Dreman Value Management, which has offices in Jersey City, New Jersey, and Aspen, Colorado, started the fund in 1988, Dreman said in an interview. While the fund has had several different owners since then, including Kemper Corp. and Scudder, Stevens & Clark Inc., Dreman has remained its primary portfolio manager.
‘Bounce Back’
“We are well known for this contrarian style and the fact that we do bounce back,” Dreman said today. Well-known managers with a similar style, such as Legg Mason Inc.’s Bill Miller, have also suffered big losses, he said. “This is probably the kind of market we will bounce back in.”
Dreman trailed the S&P 500 Index by 34 percentage points during the Internet boom in 1999, only to beat the U.S. benchmark by 50 percentage points when the technology bubble burst the following year.
DWS Dreman High Return still has a good long-term record, he said. The fund gained an annual average of 8.6 percent, excluding the sales load, from its inception through March 31, according to its Web site.
Dreman’s firm will continue to run DWS Dreman Small Cap Value and DWS Dreman Mid Cap Value funds, which have about $1.2 billion in assets, for DWS Investments, the Deutsche Asset Management unit that caters to retail clients.
Fund Assets
DWS is Germany’s largest asset manager, overseeing about $293 billion globally as of Dec. 31. Deutsche Asset Management is a unit of Deutsche Bank AG, Germany’s largest bank.
DWS Dreman High Return’s loss in the past 12 months exceeded the 39 percent decline in the U.S. benchmark Standard & Poor’s 500 Index by about 8 percentage points.
The fund fell an average of 18 percent during the past three years, including dividends, compared with an average decline of 12 percent for the S&P 500.
Greg Carlson, an analyst at Morningstar Inc. in Chicago, said the fund’s performance has been “pretty poor” during the past several years, though Dreman should have been given more time to turn it around.
“This is just indicative of the fact that if you are a subadviser, you are probably on a shorter leash” than a manager who’s an employee of the fund company, Carlson said.
New Managers
The fund realized a $681 million loss by selling off some of its holdings in November, the final month of its fiscal year, and had net redemptions totaling $859 million for 2008, according to an annual report filed with the SEC on Jan. 30.
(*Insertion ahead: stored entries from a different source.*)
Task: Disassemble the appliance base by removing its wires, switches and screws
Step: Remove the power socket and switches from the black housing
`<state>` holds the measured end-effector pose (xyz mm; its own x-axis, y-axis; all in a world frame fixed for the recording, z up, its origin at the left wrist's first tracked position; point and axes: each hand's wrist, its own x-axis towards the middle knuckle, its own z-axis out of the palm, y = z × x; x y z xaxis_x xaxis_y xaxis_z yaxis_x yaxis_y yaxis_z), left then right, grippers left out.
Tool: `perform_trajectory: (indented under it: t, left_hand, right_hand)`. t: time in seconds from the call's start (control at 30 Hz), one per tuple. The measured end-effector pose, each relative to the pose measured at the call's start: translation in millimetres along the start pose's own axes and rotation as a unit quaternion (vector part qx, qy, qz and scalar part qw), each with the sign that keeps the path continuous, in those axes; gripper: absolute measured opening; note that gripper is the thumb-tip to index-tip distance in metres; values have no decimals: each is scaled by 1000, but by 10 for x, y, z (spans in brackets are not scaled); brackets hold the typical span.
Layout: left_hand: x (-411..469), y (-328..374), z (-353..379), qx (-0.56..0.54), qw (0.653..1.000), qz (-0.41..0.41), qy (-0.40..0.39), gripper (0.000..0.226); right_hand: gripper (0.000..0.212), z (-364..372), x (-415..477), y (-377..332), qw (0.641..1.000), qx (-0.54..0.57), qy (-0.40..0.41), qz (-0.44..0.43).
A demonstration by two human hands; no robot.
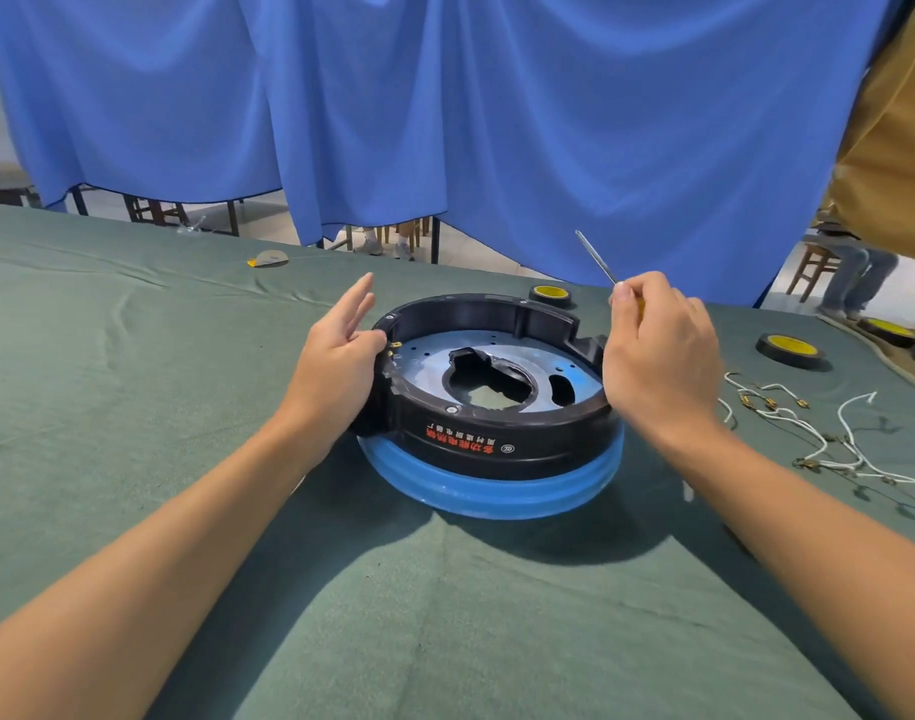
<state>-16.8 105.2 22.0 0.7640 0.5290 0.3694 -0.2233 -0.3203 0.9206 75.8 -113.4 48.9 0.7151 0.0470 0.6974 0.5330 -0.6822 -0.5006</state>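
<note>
A: What is biggest here?

B: A blue curtain (445, 122) hangs across the back. Below it is the table (133, 407), under a green cloth.

A: And where is the base?

B: The base (497, 433) lies on the cloth in the middle, between the person's forearms. It is a black ring with red lettering on its near wall, sitting on a blue rim. Inside lies a grey metal plate (424, 356) with a ragged hole at its centre.

A: How do the hands stand?

B: They are apart, one on each side. The left hand (336, 366) rests against the ring's left wall, thumb at the edge, fingers straight and lifted. The right hand (658, 356) is at the right edge, fingers curled round a screwdriver (595, 259) whose thin shaft points up and away. Whether that hand touches the ring cannot be told.

A: Anything smaller?

B: White wires (808, 427) lie loose on the cloth to the right, apart from the base. There are two rolls of tape (790, 350), one to the right and one just behind the ring. A screw (451, 409) sits in the ring's near top edge.
</note>
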Motion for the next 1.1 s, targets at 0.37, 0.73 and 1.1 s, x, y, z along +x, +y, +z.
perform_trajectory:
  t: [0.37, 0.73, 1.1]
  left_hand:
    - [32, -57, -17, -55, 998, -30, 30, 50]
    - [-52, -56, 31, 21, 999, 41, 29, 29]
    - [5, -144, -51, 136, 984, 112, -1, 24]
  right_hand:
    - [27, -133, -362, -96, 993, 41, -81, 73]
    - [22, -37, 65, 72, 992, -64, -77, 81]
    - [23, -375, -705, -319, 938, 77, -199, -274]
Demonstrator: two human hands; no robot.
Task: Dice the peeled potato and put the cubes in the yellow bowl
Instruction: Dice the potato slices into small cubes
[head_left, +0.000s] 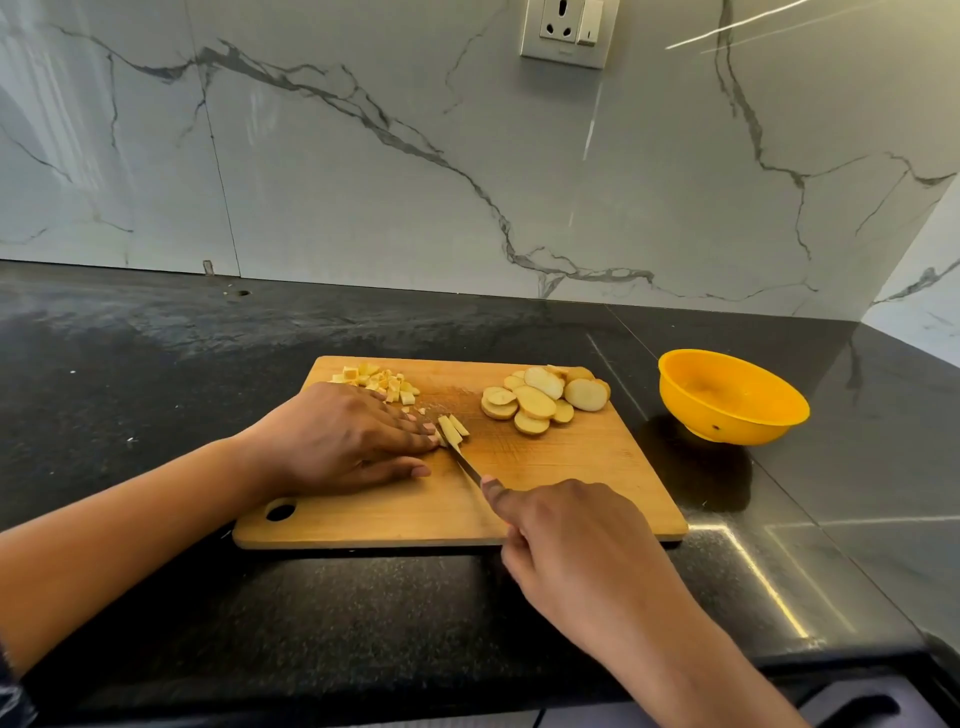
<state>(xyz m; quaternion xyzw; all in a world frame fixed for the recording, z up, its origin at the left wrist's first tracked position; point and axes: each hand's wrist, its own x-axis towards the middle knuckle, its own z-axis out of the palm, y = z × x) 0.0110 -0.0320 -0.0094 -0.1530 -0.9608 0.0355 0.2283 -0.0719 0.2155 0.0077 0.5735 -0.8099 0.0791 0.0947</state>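
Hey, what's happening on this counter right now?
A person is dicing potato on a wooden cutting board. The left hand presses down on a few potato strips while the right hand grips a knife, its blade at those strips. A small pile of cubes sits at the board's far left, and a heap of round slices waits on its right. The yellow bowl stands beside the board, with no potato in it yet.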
The fund will be renamed DWS Strategic Value around June 1, according to the SEC filing. After that, it will be run by Volker Dosch, Oliver Pfeil and Thomas Schuessler, all of whom work for DWS Investments in Frankfurt, Germany.
In 2007, they took over DWS Large Cap Value Fund, which has lost 34 percent in the past year, a better performance than 84 percent of its peers, Bloomberg data show.
Wertheim said Dreman has sought out stocks he deemed to be low-priced using the price-earnings ratio, which measures how much investors are willing to pay for a company’s profit-making ability. The new managers will use a “flexible value approach” that considers factors such as dividend yield, the ratio of stock price to book value, and cash flow, he said.
The fund will also hold about 80 stocks, compared with 40 to 50 under Dreman, and be less concentrated among its top 10 holdings, which accounted for about half of the total portfolio under Dreman, Wertheim said.
“We will have less capital at risk per security,” Wertheim said.
Dreman, who founded the predecessor to his money management firm in 1977, has been a columnist for Forbes magazine and the author of several books on investing, including “Contrarian Investment Strategies: The New Generation” (Simon & Schuster, 1998).